El obispo destaca el «lenguaje no verbal» de León XIV, al que ve con una expresión de «humildad, de sencillez, pero de cercanía». Afirma que el papa rompe protocolos, acoge a los niños, los bendice, se muestra sonriente y emocionado, y considera que todo eso ayuda a comprender mejor su figura, «no solo en sus palabras, sino también en su persona y en sus gestos».
Santiago sostiene que el papa no pretende dictar políticas, pero sí puede ofrecer valores y criterios desde una posición de referencia internacional que no está vinculada a un partido o a un país concreto. Afirma que cuando habla de la defensa del ser humano, de la paz y de otros elementos fundamentales de la vida social, se advierte que la fe no se reduce a una dimensión espiritual, porque «también tiene una componente social».
La dimensión social de la fe
El obispo subraya que la tradición cristiana ha influido profundamente en la cultura europea y en la forma de entender la política, el derecho y la sociedad. A su juicio, el reto actual consiste en recuperar grandes valores que están presentes en la historia europea, pero que hoy parecen «relegados» u «olvidados».
Santiago afirma que la fe «no se impone, pero se propone» y que de ella nace «una propuesta social, una propuesta económica, una propuesta cultural» vinculada a los valores del Evangelio y de la tradición cristiana. En ese sentido, considera que el mensaje del papa puede ayudar a reabrir un debate sobre la dignidad humana, la paz, la acogida y la responsabilidad social.
El obispo entiende que la visita del papa se produce en un tiempo de incertidumbre y de sensación de impotencia ante los conflictos y las fracturas sociales. Sin embargo, defiende que la respuesta no debe ser el repliegue, sino la recuperación de una mirada más profunda sobre el ser humano y sobre las necesidades espirituales, éticas y comunitarias de la sociedad.

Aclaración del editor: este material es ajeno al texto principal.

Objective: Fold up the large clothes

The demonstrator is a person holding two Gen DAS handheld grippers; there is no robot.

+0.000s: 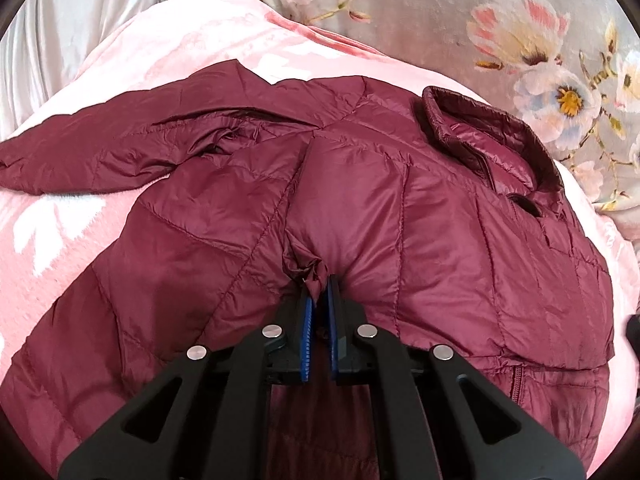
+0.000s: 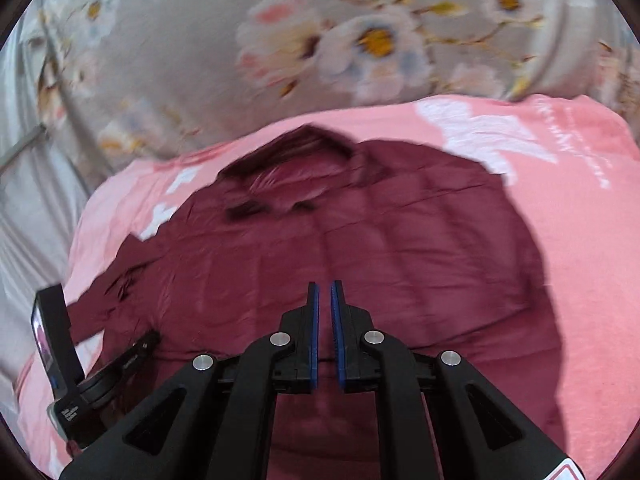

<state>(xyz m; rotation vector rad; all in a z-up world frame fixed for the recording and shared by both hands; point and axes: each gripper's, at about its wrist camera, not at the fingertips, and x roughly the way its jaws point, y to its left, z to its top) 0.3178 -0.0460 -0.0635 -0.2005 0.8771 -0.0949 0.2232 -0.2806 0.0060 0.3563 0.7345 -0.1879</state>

Una sociedad necesitada de sentido
Santiago afirma que en el ser humano existe una «dimensión trascendental» que ha estado presente desde el origen de la humanidad. Sostiene que en determinadas épocas se intenta ocultar o minusvalorar esa dimensión, pero tarde o temprano vuelve a hacerse visible, especialmente cuando las cosas materiales, el progreso o el bienestar no bastan para dar sentido a la vida.

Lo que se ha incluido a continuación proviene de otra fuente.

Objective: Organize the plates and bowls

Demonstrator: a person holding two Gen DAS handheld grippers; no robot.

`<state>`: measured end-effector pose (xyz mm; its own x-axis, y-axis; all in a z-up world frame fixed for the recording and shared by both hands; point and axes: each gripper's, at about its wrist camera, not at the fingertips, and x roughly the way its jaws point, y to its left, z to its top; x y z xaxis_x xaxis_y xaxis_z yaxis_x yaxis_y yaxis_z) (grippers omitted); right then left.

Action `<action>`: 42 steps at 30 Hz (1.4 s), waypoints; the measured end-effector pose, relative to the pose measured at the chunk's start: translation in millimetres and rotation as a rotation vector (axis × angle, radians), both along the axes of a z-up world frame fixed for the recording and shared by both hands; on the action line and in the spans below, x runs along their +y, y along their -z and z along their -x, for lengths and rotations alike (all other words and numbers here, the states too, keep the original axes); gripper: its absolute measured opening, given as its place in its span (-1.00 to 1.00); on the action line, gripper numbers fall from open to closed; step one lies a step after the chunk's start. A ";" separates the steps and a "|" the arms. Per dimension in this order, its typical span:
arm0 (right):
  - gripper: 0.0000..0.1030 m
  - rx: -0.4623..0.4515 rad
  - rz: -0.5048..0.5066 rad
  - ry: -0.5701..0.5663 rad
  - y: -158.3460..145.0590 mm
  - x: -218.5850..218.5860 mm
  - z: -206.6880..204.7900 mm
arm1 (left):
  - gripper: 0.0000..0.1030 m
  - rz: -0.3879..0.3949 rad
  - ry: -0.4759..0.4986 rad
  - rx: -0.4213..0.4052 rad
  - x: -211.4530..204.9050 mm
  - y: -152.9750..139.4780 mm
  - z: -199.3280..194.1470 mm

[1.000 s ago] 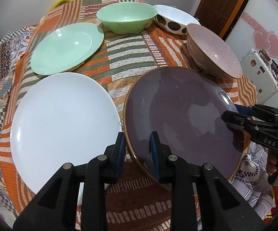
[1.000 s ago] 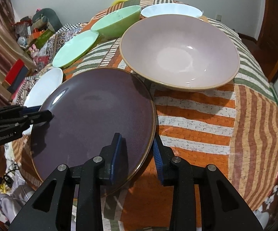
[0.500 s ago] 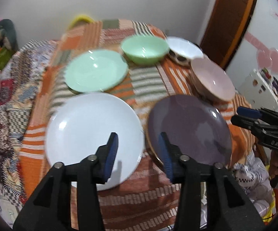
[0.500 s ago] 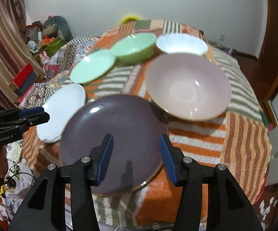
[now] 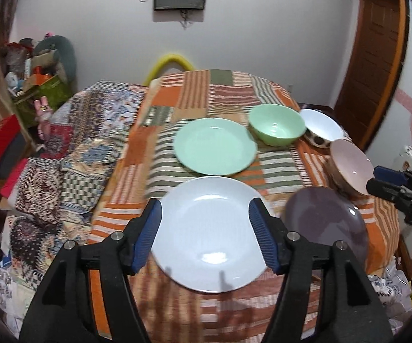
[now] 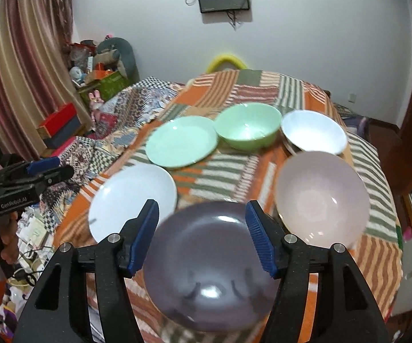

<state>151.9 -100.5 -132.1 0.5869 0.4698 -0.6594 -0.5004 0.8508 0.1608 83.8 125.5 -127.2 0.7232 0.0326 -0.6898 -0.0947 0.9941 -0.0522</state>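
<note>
Left gripper point(image 5: 206, 234) is hanging above the white plate point(image 5: 210, 240), jaws opening, about mid-width, nothing pinched. Right gripper point(image 6: 203, 235) is doing likewise over the purple plate point(image 6: 214, 263), jaws opening, empty.

All crockery is sitting on the striped worktop point(image 5: 194, 91). Left to right in the right wrist view: white plate near-left, green plate point(image 6: 181, 141) behind it, purple plate nearest, green bowl point(image 6: 248, 127) far-centre, white bowl point(image 6: 314, 131) far-right, pink bowl point(image 6: 323, 197) near-right.

For stacking, I'd judge: take one plate by its rim, lift level, lower it centred on another plate; nest the bowls separately, and avoid dragging the cloth.

Writing: "GenRobot.AI" on the left gripper body in the right wrist view; "DA…", cut off, on the right gripper in the left view.
</note>
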 end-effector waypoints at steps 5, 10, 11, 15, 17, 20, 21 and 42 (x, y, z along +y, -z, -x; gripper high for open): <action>0.15 0.005 -0.008 -0.030 0.8 22.5 -11.0 | 0.36 -0.017 -0.052 0.004 22.1 7.3 4.1; 0.15 0.026 0.017 -0.061 10.8 47.3 -26.1 | 0.36 0.001 -0.091 0.038 45.8 21.6 -1.0; 0.15 0.031 0.024 -0.067 13.5 51.6 -29.3 | 0.36 0.007 -0.097 0.049 50.7 26.1 -3.4; 0.15 0.052 0.044 -0.086 21.7 65.1 -39.4 | 0.36 0.017 -0.110 0.085 63.7 42.6 -12.2; 0.15 0.064 0.056 -0.093 26.8 71.6 -45.1 | 0.36 0.025 -0.111 0.105 69.7 51.3 -17.1; 0.15 0.087 0.079 -0.106 37.2 80.8 -54.4 | 0.36 0.047 -0.106 0.142 75.9 65.9 -24.5; 0.15 0.096 0.091 -0.110 41.6 84.7 -57.7 | 0.36 0.055 -0.106 0.156 78.3 71.5 -27.2; -0.41 0.281 0.270 -0.238 96.8 118.9 -90.7 | -0.25 0.207 0.018 0.326 85.9 133.7 -45.5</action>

El obispo vincula esa carencia con una crisis más amplia de la sociedad contemporánea. Señala que el aumento de los problemas de salud mental, la depresión y los intentos de suicidio entre jóvenes muestran que existe una «crisis antropológica» relacionada también con el descuido de la dimensión espiritual. Aclara que esa dimensión puede expresarse de distintas formas, católicas, protestantes, orientales o de otro tipo, pero insiste en que se trata de una realidad humana que no puede negarse.
Santiago concluye que, aunque a lo largo de la historia ha habido gobiernos totalitarios que han intentado suprimir la religión, no han conseguido eliminarla. «La religión sigue presente», afirma, porque es «algo propio del ser humano» desde el punto de vista antropológico.